To call you an inaccurate adaptation of Alexandre Dumas’ classic novel would be to unfairly assume that your makers had read, or even cared about that text. I find it hard to imagine how somebody could have taken a story with so much life and character, and sucked every ounce of interest from its metaphorical veins. You are a parasite, Three Musketeers – a leech on the beating heart of popular culture. You have two screenwriters – Alex Litvak and Andrew Davies. Nothing in their back-catalogue could have prepared me for the sheer incompetence with which they have delivered you to the screen. They may as well have re-titled you ‘101 Movie Clichés And How To Use Them‘, because that’s your absolute content. You contain a comic relief character played by British comic James Corden, who is fat and a little bit simple. At certain junctures, when his vapid routines engulfed and made poisonous the frame, I felt like crawling into the fetal position and never EVER breaking from it, so long as life would be continued with the odour of your decay surrounding me.
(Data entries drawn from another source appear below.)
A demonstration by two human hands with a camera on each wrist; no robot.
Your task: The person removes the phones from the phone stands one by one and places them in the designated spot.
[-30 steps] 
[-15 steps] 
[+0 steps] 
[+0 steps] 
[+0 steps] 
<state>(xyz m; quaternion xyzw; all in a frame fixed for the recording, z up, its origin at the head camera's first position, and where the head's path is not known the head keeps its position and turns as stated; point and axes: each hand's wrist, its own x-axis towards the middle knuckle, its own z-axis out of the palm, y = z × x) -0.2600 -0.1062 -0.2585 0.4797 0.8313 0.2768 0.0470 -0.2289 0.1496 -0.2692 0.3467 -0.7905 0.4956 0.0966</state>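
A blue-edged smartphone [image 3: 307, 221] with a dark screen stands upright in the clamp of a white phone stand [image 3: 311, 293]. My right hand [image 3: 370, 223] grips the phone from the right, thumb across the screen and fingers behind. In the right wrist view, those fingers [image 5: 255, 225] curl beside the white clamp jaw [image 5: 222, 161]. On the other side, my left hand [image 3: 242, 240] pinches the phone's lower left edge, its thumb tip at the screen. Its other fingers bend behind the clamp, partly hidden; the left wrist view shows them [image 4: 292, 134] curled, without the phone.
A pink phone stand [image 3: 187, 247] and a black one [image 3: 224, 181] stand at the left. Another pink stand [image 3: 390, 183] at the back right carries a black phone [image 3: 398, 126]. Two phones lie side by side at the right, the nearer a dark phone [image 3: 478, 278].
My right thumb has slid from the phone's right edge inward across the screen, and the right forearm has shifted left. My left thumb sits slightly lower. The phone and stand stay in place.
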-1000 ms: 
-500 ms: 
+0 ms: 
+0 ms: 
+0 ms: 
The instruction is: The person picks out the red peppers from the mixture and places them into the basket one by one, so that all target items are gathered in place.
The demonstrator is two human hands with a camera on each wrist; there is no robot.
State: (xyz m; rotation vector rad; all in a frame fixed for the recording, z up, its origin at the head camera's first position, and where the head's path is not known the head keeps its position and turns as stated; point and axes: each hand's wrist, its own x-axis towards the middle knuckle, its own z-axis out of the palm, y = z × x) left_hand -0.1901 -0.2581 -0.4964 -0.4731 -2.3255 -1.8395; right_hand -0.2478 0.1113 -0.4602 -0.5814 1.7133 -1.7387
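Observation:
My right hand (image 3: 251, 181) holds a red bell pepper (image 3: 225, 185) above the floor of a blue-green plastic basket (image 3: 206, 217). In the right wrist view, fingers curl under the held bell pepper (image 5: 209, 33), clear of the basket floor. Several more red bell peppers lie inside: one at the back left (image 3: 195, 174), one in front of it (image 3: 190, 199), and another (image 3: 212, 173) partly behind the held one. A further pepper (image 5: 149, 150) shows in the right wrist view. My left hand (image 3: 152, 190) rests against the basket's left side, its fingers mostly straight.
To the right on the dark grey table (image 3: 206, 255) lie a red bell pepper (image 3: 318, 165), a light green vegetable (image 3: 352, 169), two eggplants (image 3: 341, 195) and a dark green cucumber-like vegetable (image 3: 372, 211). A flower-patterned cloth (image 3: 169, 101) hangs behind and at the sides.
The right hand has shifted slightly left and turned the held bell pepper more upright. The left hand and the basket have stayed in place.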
Your director, Paul W.S. Anderson, strikes fear into my heart. You, Three Musketeers, are his concept of narrative cinema. The grinding sound you hear now is not a 100-maraca procession, but the corpses of D.W. Griffith, David Lean and Steven Spielberg – storytellers whose scope you aspire to – turning in their graves. The latter isn’t even dead yet, which should speak volumes for your incompetence. Anderson’s slow-motion action scenes, involving tripwire explosives and Pirates-style airships, have made a mockery of your source. Are you not ashamed? Even in your best scenes, such as the climactic duel between D’artagnan (Logan Lerman) and Rochefort (Mads Mikkelsen), you are deeply derivative of your ancestors, displaying not a smidgen of imagination or originality. Your £75,000,000 budget lays bare your complete lack of ambition – your willingness to throw stuff at the screen and see how much of it sticks. One of those things is Orlando Bloom, introduced in a drugged-out haze which makes him literally indistinguishable from the furniture. Honestly Three Musketeers, you’ve penned your own parody.

Finally we come to your assembled cast, many of them wasted (I say many, for what else would Bloom be doing?) Are you aware that Christoph Waltz could have starred in a David Cronenberg picture, but was instead lured by your riches? Do you realise how much shame he must have buried in order to accept that paycheck? Milla Jovovich plays Milady asResident Evil‘s Alice in a frock, such is the amount of screentime she dedicates to kicking people in the face. Also present here is Mads Mikkelsen, one of the finest actors in contemporary cinema. What did he ever do to you, Three Musketeers? To whom in your production did he owe enough money to warrant this dismal appearance? I’m signing off this letter now, but know that I could have continued. Know that I will never, ever forgive you, so long as I shall live. Know that even if you aren’t quite the worst film of 2011, largely for your unintentional hilarity, then you are by far the most unnecessary. There is not a person on earth that has benefitted from your creation. All have suffered.

The Disc/Extras

The general presentation is perfectly acceptable, but the extras – while quite expansive, comprising a commentary, deleted scenes and three featurettes – are deathly dull.

The Three Musketeers is out on DVD & blu-ray 27th February 2012.


Film Rating: ★☆☆☆☆
Disc Rating: ★½☆☆☆

  1. Kevin Matthews says

    A fun review, Mike, but I feel as if you were holding back 😉

  2. Tue Sorensen says

    Can’t say I think this is quite fair, Mike – although I tend to have a very similar opinion of mr. Anderson. I thought this one was entertaining and with great production values, though. If you hate the Blu-ray that much, I’ll be only too happy to take it off your hands… 😉

  3. Robin Yacoubian says

    Have to say that I’m with Mike on this one, a spot on review for me. I thought it was wrong on many, many levels. Such a disappointment. I think that all involved were confused as to whether they were making a serious adventure romp or a spoof, the resulting mess being terribly cliché for a romp and not witty enough for a spoof. Agree that the production values are good, but not enough to save it from being a stinker… I hope they don’t bother with the sequel which they so heavy-handedly allude to.